I'm having a tough time coming up with a perfect number, obviously. Maybe I'll stick with the nine I posited earlier, particularly in terms of a mean outcome, if not an average. For reference, the average runs per game in the National League so far this season is a paltry 3.6; that puts us at a total runs per game of barely over seven. It's a bit higher in the AL, of course, with teams averaging 4.2 runs per game, which gets us pretty close to my personal ideal, though not quite there. One run more per contest, between both teams, that what we're seeing in the American League this year? Yes. I think that's where I want it.

Nine total runs per game, maybe a fraction more.

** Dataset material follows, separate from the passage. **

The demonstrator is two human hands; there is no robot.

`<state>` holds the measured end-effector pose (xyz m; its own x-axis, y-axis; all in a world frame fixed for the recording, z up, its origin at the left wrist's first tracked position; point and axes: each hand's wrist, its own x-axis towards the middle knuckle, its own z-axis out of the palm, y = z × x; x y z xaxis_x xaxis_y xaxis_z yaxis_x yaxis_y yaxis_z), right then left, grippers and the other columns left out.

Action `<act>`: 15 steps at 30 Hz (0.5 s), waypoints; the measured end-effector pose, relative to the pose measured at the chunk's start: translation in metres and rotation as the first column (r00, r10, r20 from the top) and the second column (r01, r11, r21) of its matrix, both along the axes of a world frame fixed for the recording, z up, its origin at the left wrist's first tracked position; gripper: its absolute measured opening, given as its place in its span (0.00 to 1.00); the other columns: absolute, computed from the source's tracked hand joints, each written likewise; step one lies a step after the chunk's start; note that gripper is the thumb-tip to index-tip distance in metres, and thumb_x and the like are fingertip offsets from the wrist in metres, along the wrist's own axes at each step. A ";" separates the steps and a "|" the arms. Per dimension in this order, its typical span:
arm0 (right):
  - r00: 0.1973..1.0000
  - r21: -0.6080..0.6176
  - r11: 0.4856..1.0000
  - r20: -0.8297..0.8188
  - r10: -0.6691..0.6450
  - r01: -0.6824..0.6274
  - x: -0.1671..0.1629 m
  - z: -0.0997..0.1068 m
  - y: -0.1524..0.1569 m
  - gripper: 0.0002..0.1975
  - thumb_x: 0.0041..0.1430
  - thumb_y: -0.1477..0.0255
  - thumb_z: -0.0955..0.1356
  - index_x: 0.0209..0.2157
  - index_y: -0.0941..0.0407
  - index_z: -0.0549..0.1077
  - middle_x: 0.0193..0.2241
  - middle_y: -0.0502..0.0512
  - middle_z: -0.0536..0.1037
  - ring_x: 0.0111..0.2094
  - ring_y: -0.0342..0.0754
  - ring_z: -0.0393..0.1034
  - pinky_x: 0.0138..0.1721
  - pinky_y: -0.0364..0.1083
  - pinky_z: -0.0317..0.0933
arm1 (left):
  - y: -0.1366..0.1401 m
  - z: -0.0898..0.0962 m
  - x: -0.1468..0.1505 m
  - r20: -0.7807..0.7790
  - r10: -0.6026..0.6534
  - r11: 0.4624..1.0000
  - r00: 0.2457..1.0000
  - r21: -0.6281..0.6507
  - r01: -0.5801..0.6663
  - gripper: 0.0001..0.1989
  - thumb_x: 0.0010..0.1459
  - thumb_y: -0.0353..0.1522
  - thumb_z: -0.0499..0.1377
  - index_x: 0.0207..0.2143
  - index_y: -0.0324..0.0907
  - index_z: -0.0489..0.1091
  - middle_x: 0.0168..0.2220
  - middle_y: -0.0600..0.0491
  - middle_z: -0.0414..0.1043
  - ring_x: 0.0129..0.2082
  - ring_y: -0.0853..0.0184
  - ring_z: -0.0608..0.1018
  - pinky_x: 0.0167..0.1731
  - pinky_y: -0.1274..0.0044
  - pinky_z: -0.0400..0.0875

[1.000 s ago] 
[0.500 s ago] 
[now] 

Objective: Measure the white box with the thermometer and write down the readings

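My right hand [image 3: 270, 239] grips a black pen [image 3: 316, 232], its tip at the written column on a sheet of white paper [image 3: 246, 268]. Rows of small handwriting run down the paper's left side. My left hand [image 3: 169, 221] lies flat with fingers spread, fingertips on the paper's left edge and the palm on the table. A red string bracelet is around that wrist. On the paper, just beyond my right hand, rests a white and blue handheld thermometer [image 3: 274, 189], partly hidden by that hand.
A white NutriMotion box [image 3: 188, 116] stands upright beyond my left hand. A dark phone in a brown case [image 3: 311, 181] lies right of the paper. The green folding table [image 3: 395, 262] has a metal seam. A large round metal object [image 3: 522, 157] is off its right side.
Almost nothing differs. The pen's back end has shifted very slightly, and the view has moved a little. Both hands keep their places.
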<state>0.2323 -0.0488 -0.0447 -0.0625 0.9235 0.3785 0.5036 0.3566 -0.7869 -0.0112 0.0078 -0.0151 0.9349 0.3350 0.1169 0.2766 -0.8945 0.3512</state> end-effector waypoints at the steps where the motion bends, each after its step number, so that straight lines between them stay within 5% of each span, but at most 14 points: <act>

I think that's my final answer for the ideal score. The ideal win will still always be 6-2, but if I'm trying to lay out what I want baseball to be in the macro, nine runs per game feels pretty good.

So what about you, good reader? More runs or less? Do you prefer the current run-starved environment and live for pitcher's duels? Or do you long for a return to baseball at the dawn of the millenium, when the teams at the top of the league regularly pushed over 900 runs (insert Dragonball joke here), and occasionally approached 1000?

I'll stop here; this has gone on far longer than I intended it to, and there's an early game today. In fact, today is a Carlos Day! So be happy.